Artículo de Ana Caballero, abogada y vicepresidenta de la Asociación Europea Transición Digital.
¿Por qué las grandes plataformas digitales ponen tanto empeño en captar a los menores europeos? La respuesta es sencilla y a la vez profundamente inquietante: porque Europa es una gran base de datos de consumidores cualificada, y los niños y adolescentes son la joya de la corona.
Las redes sociales no son solo herramientas de entretenimiento. Son máquinas de extracción de datos. Su negocio no está en los “me gusta”, sino en conocer hasta el último detalle de nuestros comportamientos, emociones y preferencias para construir un perfil de consumidor altamente rentable. Y, como bien sabe cualquier experto en márketing, la fidelización empieza cuanto antes.
Por eso el verdadero objetivo de TikTok, Instagram o YouTube no es el adulto maduro, sino el adolescente impresionable. Cuanto más joven, mejor. Porque si logran establecer relaciones de consumo desde la adolescencia, probablemente tendrán un cliente fiel durante décadas. Como quien elige una marca de cereales a los diez años y la sigue comprando toda la vida, pero con implicaciones infinitamente más profundas: van a conocer sus datos biométricos, medir su capacidad intelectual, impactar en sus hábitos de sueño, recurrir al consumo emocional e identificar sus vínculos afectivos...
Europa es especialmente atractiva para estas plataformas por dos razones. La primera: sus ciudadanos tienen un alto poder adquisitivo y un fuerte consumo digital.

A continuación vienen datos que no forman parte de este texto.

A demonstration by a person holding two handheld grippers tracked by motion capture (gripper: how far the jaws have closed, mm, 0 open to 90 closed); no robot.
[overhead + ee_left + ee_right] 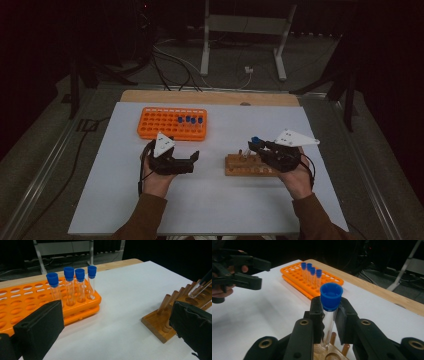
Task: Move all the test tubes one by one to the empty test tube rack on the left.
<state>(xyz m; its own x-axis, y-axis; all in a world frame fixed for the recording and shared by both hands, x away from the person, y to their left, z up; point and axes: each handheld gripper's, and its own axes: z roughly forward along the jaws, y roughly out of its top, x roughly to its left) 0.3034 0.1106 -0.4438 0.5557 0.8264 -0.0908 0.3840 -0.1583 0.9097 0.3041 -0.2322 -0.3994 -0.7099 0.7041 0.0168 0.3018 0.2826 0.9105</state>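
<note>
Right claw (pixel 329 315) is clamped on a blue-capped test tube (pixel 329 312), holding it upright just over the wooden rack (pixel 250 165), bottom end right at a rack hole. Left claw (pixel 192 159) hangs wide open with nothing in it, between the wooden rack and the orange rack (pixel 172 122), where four more capped tubes (pixel 72 285) stand on the white bench (pixel 210 200).

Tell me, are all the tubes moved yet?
Not yet. Four blue-capped tubes already stand in the orange rack. The right gripper is shut on a fifth tube, its bottom just above the wooden stand. The left gripper waits open with nothing between its jaws. That tube seems bound for the orange rack too. Whether more tubes wait in the stand is hard to tell.
</note>
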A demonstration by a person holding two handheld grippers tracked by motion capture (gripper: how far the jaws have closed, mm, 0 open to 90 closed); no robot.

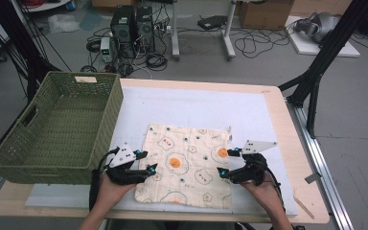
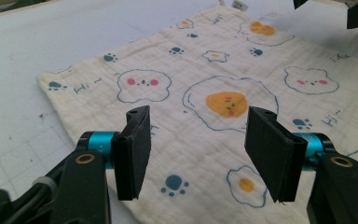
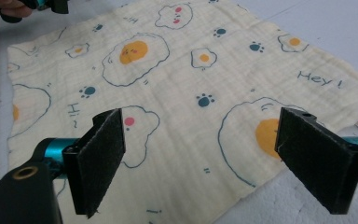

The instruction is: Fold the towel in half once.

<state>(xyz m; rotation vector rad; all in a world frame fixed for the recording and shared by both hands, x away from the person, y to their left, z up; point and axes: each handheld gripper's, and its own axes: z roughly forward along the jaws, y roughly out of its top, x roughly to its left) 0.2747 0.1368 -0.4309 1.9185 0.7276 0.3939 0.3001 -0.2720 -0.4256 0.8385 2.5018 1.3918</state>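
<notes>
A cream cloth printed with fried eggs, paw prints and small words lies flat on the white mat. My left gripper rests at the cloth's left edge near the front, open, with nothing between its pads. In the left gripper view the cloth spreads out beyond the open left gripper. My right gripper stands at the cloth's right edge, also open and empty. In the right gripper view the right gripper straddles the cloth's near edge, jaws wide apart. Each gripper points inward over the cloth.
A green woven basket stands on the table's left side, right beside the left hand. The white mat extends behind the cloth. The wooden table edge runs along the right. Cables and computer boxes lie on the floor beyond.
</notes>
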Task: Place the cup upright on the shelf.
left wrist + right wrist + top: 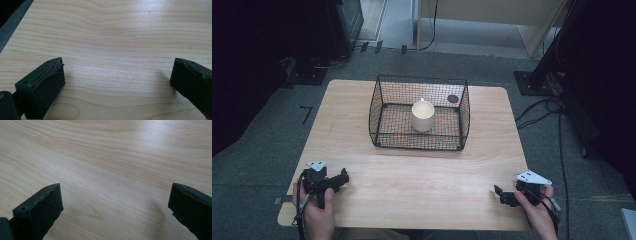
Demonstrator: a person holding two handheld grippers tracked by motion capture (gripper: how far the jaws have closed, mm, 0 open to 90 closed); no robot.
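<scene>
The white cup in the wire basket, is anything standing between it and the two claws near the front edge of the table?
Yes. The white cup stands inside the black wire basket, whose near mesh wall lies between it and both the left claw and the right claw. The basket's top is open, and bare table lies in between.

A white cylindrical ceramic cup [423, 115] is standing upright, mouth up, inside a black wire-mesh basket [382, 125] that is sitting at the table's far middle.
</scene>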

La segunda, y más importante: el marco normativo europeo es exigente, pero aún está en proceso de implementación y supervisión efectiva. Mientras tanto, las grandes plataformas explotan esa brecha con una agresiva estrategia de captación entre menores.
A pesar de que el Reglamento de Servicios Digitales (DSA) y otras normativas obligan a proteger a los menores, la ambigüedad de términos como “vulnerabilidad” o “riesgo sistémico” deja margen para que las plataformas decidan —ellas solas— qué medidas adoptar. En la práctica, esto significa autorregulación -la Plataformas son juez y parte-, y ya sabemos lo que eso implica cuando hay beneficios millonarios en juego.
Estas compañías han sofisticado hasta el extremo sus técnicas de perfilado. Con simples interacciones —un clic, un vídeo visto hasta el final, una búsqueda— pueden inferir desde el estado emocional hasta la situación familiar del menor. Y lo hacen no para educar, sino para vender. Venden atención, venden datos, venden futuro.
Mientras tanto, los menores europeos navegan sin protección suficiente. A los 11 años ya tienen móvil; a los 13, redes sociales; a los 15, identidad digital construida por algoritmos. Y lo más preocupante: ni ellos ni sus padres saben qué se está haciendo con sus datos.
La economía de la atención ha convertido a los menores en objetivo prioritario. No se trata solo de protegerlos del acoso o la exposición a contenidos nocivos. Se trata de garantizar que no se conviertan en consumidores manipulables desde la infancia.
Europa debe actuar. Con más control, más transparencia y, sobre todo, con una legislación que no se quede en el papel. Porque mientras discutimos cómo proteger a nuestros menores, las redes sociales ya han hecho su jugada: fidelizarlos desde la cuna.
Recuerden que en el desarrollo de nuestros hijos: no hay ensayo general, solo van a tener esta oportunidad.